→ Aim of the task
The answer must be a single number: the count of lines below that contain the string "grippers".

-- Opening Marker --

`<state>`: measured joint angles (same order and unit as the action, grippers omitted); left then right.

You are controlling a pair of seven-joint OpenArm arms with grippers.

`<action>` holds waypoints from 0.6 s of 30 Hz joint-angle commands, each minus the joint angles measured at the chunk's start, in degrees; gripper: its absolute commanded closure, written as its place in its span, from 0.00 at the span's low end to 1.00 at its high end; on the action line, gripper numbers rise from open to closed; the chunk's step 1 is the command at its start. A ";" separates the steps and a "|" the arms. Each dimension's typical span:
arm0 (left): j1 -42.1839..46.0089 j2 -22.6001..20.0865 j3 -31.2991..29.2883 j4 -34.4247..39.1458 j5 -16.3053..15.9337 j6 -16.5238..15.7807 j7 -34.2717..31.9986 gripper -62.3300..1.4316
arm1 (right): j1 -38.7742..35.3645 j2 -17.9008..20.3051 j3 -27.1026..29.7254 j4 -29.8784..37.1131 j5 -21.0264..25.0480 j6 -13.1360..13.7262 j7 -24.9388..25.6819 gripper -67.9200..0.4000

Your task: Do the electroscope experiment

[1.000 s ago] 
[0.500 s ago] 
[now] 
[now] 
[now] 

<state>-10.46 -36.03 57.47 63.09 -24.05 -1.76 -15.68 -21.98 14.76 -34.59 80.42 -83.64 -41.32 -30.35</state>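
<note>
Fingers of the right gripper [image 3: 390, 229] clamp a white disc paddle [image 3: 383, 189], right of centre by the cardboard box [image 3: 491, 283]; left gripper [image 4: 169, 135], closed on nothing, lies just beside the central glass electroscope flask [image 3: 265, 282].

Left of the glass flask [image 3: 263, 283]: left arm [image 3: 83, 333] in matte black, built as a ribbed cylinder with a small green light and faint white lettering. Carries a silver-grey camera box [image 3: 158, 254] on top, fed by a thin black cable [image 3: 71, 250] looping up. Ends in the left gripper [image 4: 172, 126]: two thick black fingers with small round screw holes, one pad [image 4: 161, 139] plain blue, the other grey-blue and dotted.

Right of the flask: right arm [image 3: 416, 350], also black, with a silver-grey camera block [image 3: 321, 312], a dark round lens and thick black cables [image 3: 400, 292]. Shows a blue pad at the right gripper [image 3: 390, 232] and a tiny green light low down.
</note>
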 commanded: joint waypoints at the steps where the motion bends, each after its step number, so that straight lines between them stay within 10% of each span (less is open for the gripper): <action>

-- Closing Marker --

→ Answer
2